Perché rimpatriare gli immigrati irregolari è così difficile (e costoso)

In Italia ci sono 500 mila irregolari. L'anno scorso ne sono stati individuati 36 mila, ma gli espulsi sono stati appena 7 mila. Rimpatriare una persona costa 4-6 mila euro ma il vero problema è politico.

Al capitolo 13 del “contratto di governo” di Lega e M5s si parla di “Immigrazione: rimpatri e stop al business”. Nel testo si spiega che, a fronte di “circa 500 mila migranti irregolari presenti sul nostro territorio”, è “indifferibile e prioritario” mettere in atto “una seria ed efficace politica dei rimpatri”. Il leader del Carroccio, Matteo Salvini, ha più volte promesso che garantirà le espulsioni in prima persona, stanziando fino a 2,5 miliardi per effettuarli, ma è molto più facile dirlo che farlo.

RIMPATRIARE COSTA. Nel 2017, infatti, in Italia sono stati rintracciati 36.230 irregolari e sono stati emanati 36.240 ordini di allontanamento. I rimpatri effettuati, però, sono stati appena 7.045 secondo uno studio realizzato dalla Fondazione Leone Moressa. «Uno degli impedimenti alle espulsioni è rappresentato dal costo», spiega a tempi.it Enrico Di Pasquale, ricercatore della Fondazione. «Secondo le stime di Frontex, il costo del rimpatrio di una singola persona va dai quattro ai seimila euro». Nel 70 per cento dei casi è necessario ricorrere alla procedura coatta, predisponendo voli charter con le adeguate misure di sicurezza (servono due agenti di polizia per ogni irregolare). Nel 2016, ad esempio, per espellere 29 tunisini sono serviti 74 accompagnatori per un costo complessivo di circa 115 mila euro.

ACCORDI CON I PAESI D’ORIGINE. Al di là del costo esorbitante, ci sono anche altri ostacoli: «Per fare i rimpatri servono accordi con i paesi di origine dei migranti», continua Di Pasquale. «La cooperazione deve essere molto forte perché spesso i paesi si rifiutano di prendersi in carico queste persone, impedendo l’espulsione. L’Italia ha diversi accordi con i paesi del Nord Africa, anche a livello comunitario europeo, ma questo non basta perché il confronto tra le autorità deve essere fatto per ogni singolo caso. Se gli Stati non collaborano, può anche capitare che all’arrivo in aeroporto non facciano entrare il migrante. E spesso bisogna trattare con regimi e fare contratti oscuri dal punto di vista etico».
I MIGRANTI NON C’ENTRANO. Nel contratto di governo si parla spesso delle persone arrivate in Italia con l’ondata migratoria degli ultimi anni, ma non sono loro ad essere stato oggetto dei rimpatri l’anno scorso. «Chi arriva con i barconi, per intenderci, fa richiesta di asilo politico e servono minimo due anni prima che si esaurisca una pratica, tra ricorsi e contro-ricorsi.
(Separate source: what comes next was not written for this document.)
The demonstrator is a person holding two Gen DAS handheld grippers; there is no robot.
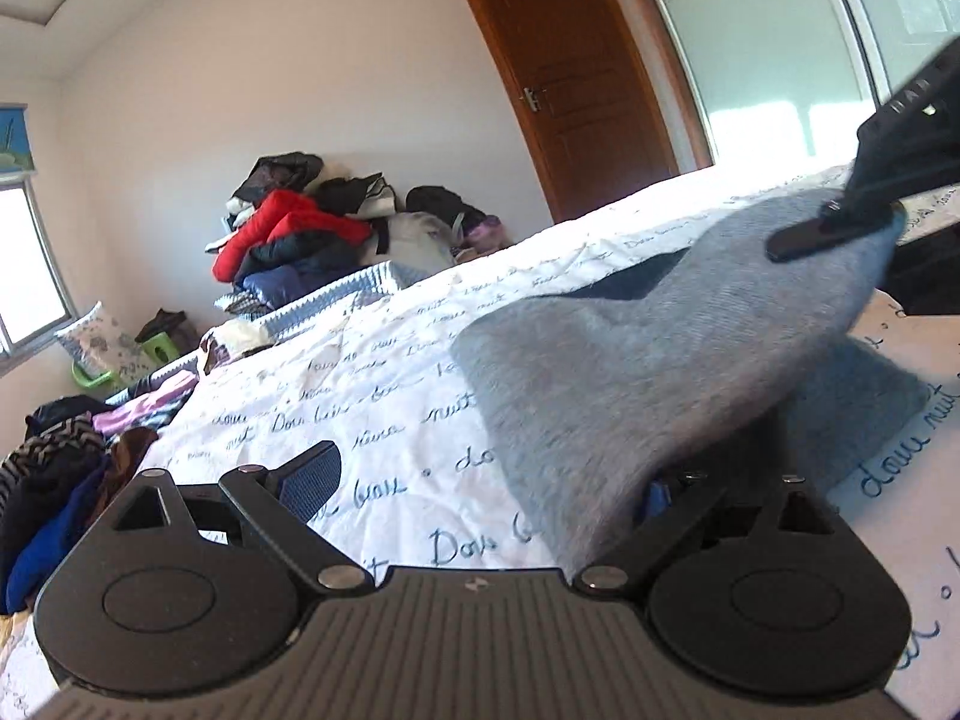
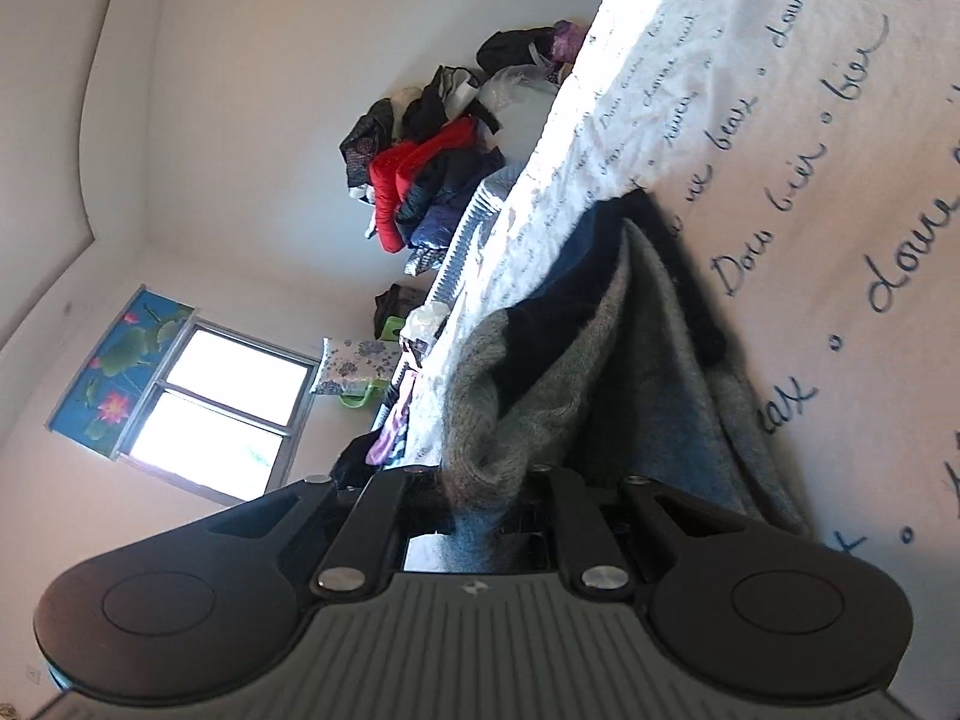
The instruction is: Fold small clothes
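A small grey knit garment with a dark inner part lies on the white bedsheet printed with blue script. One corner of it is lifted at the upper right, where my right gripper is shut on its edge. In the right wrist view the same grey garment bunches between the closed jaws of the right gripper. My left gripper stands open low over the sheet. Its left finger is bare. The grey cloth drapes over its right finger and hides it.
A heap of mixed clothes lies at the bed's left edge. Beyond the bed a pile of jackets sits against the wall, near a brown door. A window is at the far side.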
Non a caso l’Unione Europea ci bacchetta sempre chiedendoci di velocizzare il processo di valutazione», specifica il ricercatore della Fondazione. «Le persone espulse nel 2017 sono perlopiù individui che hanno ottenuto in passato il permesso di soggiorno e che ora non ne hanno più diritto, magari perché hanno perso il lavoro. Si tratta soprattutto di marocchini, tunisini e albanesi, non di coloro che si sono visti rifiutare la richiesta di asilo politico o umanitario».
L’UE È PIÙ EFFICIENTE. I rimpatri risultano difficili in tutta Europa, visto che l’Ue l’anno scorso ha riportato nei paesi d’origine solo 200 mila persone. Alcuni paesi però sono più efficienti degli altri: mentre l’Italia espelle appena il 20% degli irregolari che identifica, la media europea è del 40%, con picchi del 70% (Regno Unito e Austria) e 90% (Polonia). Non è sufficiente, dunque, che il nuovo governo stanzi più risorse, «l’unica strada è potenziare gli accordi con i paesi d’origine, facendo sì che accettino più rimpatri», conclude Di Pasquale. «In Italia ci sono 500 mila immigrati irregolari, il dato indicato nel contratto di governo è corretto. Senza pensare di poterli espellere tutti, un obiettivo potrebbe essere quello di riportare a casa quelli che vengono individuati ogni anno, circa 36 mila persone. Sarebbe già un grande successo«.